So can I take her to see Honey Lips next month, then, Tones? Auntie Bridge’s scrolling through the films, acting casual. She calls you Tones, which is even more of a cringe than Toni *barfs into sleeve*. Shepherd’s Bush Empire has seating, she is saying. And I’ll only give her a little bit of coke, just a line or two.
You laugh a bit, but then you say, I don’t know, Bridge. These things get so crowded. What if she needs to go to the loo?

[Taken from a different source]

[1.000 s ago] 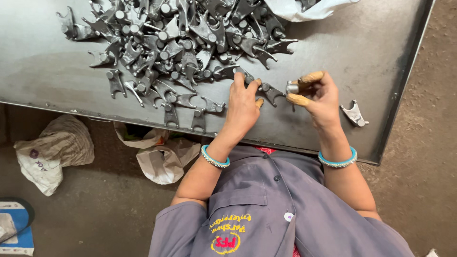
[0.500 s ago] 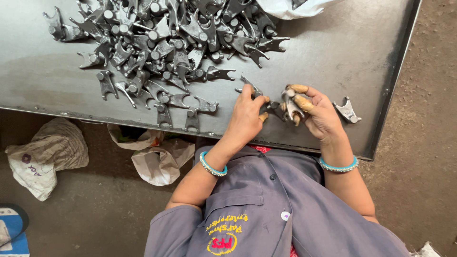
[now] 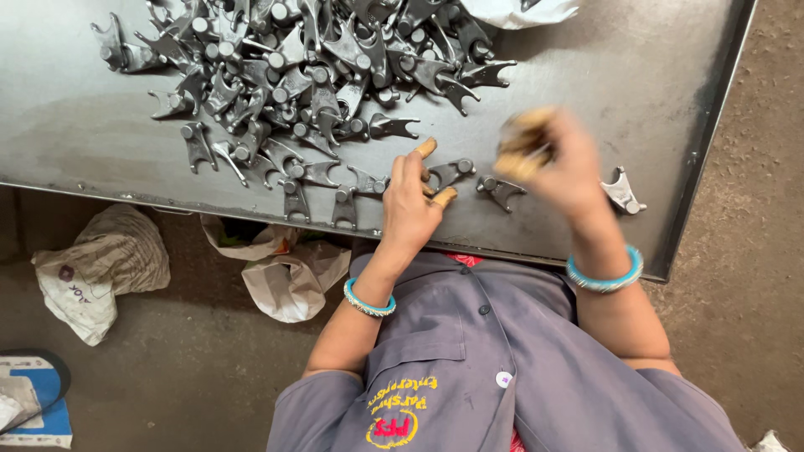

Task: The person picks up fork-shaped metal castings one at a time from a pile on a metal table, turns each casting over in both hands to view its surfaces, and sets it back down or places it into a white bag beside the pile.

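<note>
Head view, looking straight down. Left hand (image 3: 410, 197) lies flat on the dark steel tabletop (image 3: 75, 142), fingers loosely spread and gripping nothing; fingertips rest on a grey forked metal casting (image 3: 450, 172) at the near fringe of the heap. Thumb tip carries a tan wrap.

Right hand (image 3: 557, 163) is lifted above the tabletop and motion-blurred; fingers look curled, tan-wrapped tips bunched together. Cannot tell whether it holds anything.

A second forked casting (image 3: 501, 189) lies on the tabletop between the two hands, just beside the left fingertips. A lone casting (image 3: 624, 192) sits apart, to the right of the right hand, near the tabletop edge.

Main heap of castings (image 3: 293, 75) fills the far left half. Turquoise bangles on both wrists. Crumpled white bags (image 3: 100, 268) lie on the floor below the tabletop.
</note>
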A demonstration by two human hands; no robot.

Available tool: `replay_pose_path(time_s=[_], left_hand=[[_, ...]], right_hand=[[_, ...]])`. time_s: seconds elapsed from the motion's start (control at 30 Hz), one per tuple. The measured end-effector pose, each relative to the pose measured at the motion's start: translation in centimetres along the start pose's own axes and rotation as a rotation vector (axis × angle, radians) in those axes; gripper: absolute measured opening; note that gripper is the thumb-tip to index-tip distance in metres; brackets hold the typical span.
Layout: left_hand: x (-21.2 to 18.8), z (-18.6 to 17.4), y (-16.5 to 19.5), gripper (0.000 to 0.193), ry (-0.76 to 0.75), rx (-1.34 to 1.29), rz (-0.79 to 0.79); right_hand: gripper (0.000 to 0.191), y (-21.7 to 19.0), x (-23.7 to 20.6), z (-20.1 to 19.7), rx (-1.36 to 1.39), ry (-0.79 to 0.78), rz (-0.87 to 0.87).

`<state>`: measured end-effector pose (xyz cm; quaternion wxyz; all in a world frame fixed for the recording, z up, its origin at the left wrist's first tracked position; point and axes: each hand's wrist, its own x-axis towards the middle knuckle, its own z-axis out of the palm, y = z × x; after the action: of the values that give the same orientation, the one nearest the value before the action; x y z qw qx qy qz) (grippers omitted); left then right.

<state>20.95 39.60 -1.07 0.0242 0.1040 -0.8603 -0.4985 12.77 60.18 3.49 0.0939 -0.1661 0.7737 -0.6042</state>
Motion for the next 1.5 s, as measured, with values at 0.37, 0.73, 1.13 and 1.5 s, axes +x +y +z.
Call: replay_pose_path(time_s=[0.37,0.73,1.13,1.5], left_hand=[[0.4,1.4,-2.1,0.041,0.019,0.021,0.082],[-1.3,2.5,-2.9,0.039,-0.173,-0.332,0.24],[-1.1,4.0,-5.7,0.017,-0.357,-1.005,-0.28],[-0.7,2.9,-5.8,0.011,-0.218,-0.834,-0.25]], right_hand=[[0.039,7.2,-6.6,1.6,0.377,0.031,0.067],[0.051,10.6,-8.4,1.2,1.085,0.136,0.361],[0.023,10.7,-8.3,1.6,0.64,0.075,0.46],[0.024,3.9,-3.9,-2.7,0.005,-0.435,0.638]])
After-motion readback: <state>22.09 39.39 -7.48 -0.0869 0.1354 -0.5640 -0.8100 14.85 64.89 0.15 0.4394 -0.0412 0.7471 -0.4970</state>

Auntie Bridge nods slowly, like someone trying to get a gun off a crazy person. They are crowded, yes. But it’s you that’s scared of crowds, yeah? And I’ll hold her hand if I have to take her to the loo. She winks at me. I’m not wiping your arse though, all right?

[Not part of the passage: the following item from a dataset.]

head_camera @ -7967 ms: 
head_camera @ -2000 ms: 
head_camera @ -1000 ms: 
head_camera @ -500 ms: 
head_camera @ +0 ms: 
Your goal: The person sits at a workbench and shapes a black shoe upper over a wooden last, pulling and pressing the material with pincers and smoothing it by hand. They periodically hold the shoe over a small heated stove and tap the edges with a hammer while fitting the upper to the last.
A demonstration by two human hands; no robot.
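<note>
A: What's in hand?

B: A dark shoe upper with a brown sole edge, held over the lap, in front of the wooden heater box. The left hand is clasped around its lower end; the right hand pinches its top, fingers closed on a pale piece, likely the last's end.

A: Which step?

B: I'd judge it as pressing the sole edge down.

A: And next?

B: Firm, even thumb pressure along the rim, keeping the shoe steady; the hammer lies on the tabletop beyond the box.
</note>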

I laugh; you sort of laugh, maybe because Auntie Bridge said arse.
You hate crowds. And you hate gigs. You always complain that you can never see anything, or it’s too hot, or it’s all just tuneless noise. Naomi’s mum is the same age as you and she goes to gigs, like, all the time. And clubs, although that’s a bit dodgy to be honest.
OK, so you let me go to the Honey Lips gig, but you hardly ever let me do anything. Can’t you see? Can’t you see, Mummy, you were so worried about drugs and boys and dark nights, it’s like those things made all this noise in your head and it was so loud you couldn’t hear what I was actually saying? It’s like that time you found tobacco in my room. Oh my God, I haven’t even tried weed or anything and everyone else has tried it and some of the guys at theatre have taken MDMA and one of them has tried ket, but you went as mental as if you’d found skunk or something. I can see you, pulling it out of the drawer of my desk and holding it up like evidence.
What the hell is this? You’re shaking the yellow pouch, your eyes so round I can see the whites. You look like a bush baby on speed or something. What the hell do you think you’re playing at?
I’m minding it for a friend. I’m trying not to laugh; you look so stupid with your nose in the Golden Virginia. I didn’t even buy it; Naomi’s brother got it for us from Waitrose near Twickenham station when he bought us some Kopparberg Summer Fruits for a party. Oops, I didn’t tell you I was going to that party. I told you I was staying at Naomi’s.
Soz.
If I smell pot in this, young lady, you say, you’ll be grounded for a year.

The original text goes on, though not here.